鵠ノ夜[中]
切実に帰りたい。
しかしまあ、短い期間でこの男の性格をある程度把握してしまった俺たちは、この男が「夕飯のあと」と言ったら、それを曲げないだろうと予想した。
仕方なく出された食事を進める。
ちなみに御陵の食事は和食が大半、時々洋食。ここで出てくる料理は、どこか有名なレストランのシェフが作ってんじゃないかな、と思わせるようなフランス料理。
……偏見だけどな。料理に罪はないから美味いよ。
ただ俺ら今日の昼にローストビーフ食べたから。

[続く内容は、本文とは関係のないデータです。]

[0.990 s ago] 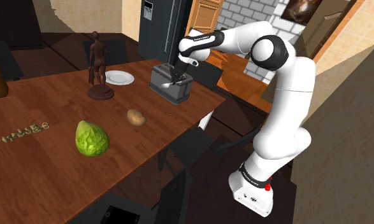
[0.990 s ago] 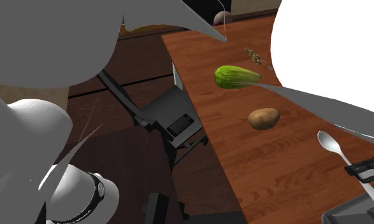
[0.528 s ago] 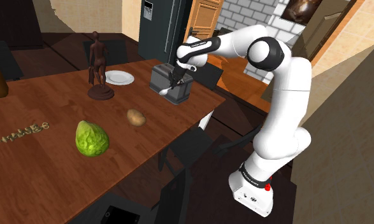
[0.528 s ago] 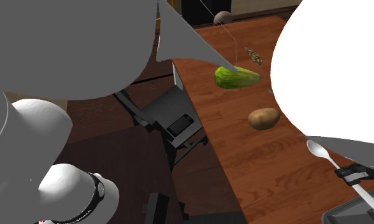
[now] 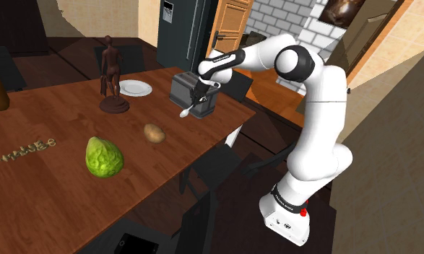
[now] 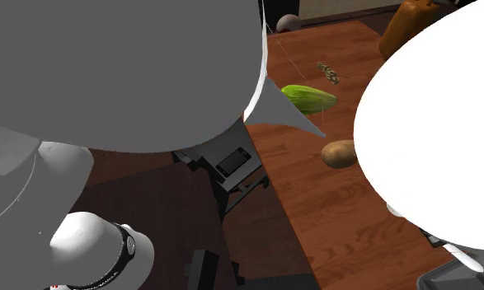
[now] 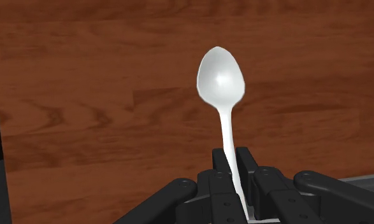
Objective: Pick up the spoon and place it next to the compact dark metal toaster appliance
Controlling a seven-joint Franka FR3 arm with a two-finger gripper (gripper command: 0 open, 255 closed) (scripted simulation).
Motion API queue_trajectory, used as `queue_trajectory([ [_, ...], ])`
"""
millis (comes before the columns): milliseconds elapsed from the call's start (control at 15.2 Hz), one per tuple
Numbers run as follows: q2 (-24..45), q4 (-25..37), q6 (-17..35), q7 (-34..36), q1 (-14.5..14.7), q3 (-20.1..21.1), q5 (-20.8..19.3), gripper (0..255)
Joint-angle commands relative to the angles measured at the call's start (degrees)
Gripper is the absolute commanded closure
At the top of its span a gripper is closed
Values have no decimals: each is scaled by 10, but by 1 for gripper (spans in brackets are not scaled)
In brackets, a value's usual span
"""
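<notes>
Wrist view has the white spoon (image 7: 222, 89) front and centre. Its handle is pinched between the two black fingers of the gripper (image 7: 233, 167), and its bowl sticks out past the fingertips over bare wood. So the fingers are closed on the handle and the grab part looks done to me.

From the shoulder view the spoon hangs bowl-down from the hand, right at the front face of the dark toaster (image 5: 181, 88). The bowl is low near the table (image 5: 58, 123), just beside the toaster's bottom edge. I can't tell if the tip is touching the wood or a hair above it.

Everything else is out of the way. A potato (image 5: 154, 132) sits a bit further along the table, with a big green fruit (image 5: 104, 157) past that. A white plate (image 5: 135, 88) and a brown figurine (image 5: 112, 72) sit off to the shoulder view's left of the toaster.

My read is that the pick and the carry are sorted and the spot is about right. What's left is setting it flat on the wood by the toaster, letting go and backing off.
</notes>
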Motion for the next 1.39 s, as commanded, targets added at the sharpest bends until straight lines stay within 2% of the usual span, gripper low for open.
queue_trajectory([
  [0, 7, -7, 13, -1, 0, -1, 0, 255],
  [1320, 119, 7, 109, -14, 9, -9, -7, 255],
])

あれ、ローストビーフってフランス料理だっけか。
「というか、八王子さんー。
ぼくたちね、八王子さんの下の名前知らないんだけど、」
「それを言うなら、僕だって君たちの名前を聞いてないよ?
……まあ、聞いてなくても知ってるけどね」
「その性格マジで何とかなんねえの?」
いちいちむかつく男だな……
面倒な建前抜きに話してくれたら良いものを、わざとこうやって煽るような口調にするから腹が立つ。
これはもう反応しないほうがいいと、黙り込む。
さっさと帰ろうと食事を済ませ、なぜか紅茶を淹れてもらうという待遇の後、ようやく男が口を開こうとしたところで。
「ゼロ様、御陵嬢がいらっしゃってます」
この男に仕えているだろう例の執事さんが、声をかけた。
お嬢は来ないんじゃなかったのかと男の顔を見れば、至極愉快そうな顔で一言。
「……あーあ、来ちゃったか」
「……どうされます?
お通ししてもよろしいですか?」
「通さなくたって、簡単に侵入してくるからね。
仕方ないなあ。通してあげて」
かしこまりました、と彼が下がって間もなく。
姿を現したお嬢は、光沢のある赤いピンヒールをカツカツ鳴らして部屋を横断すると、ソファに優雅に腰掛けていた八王子に躙り寄った。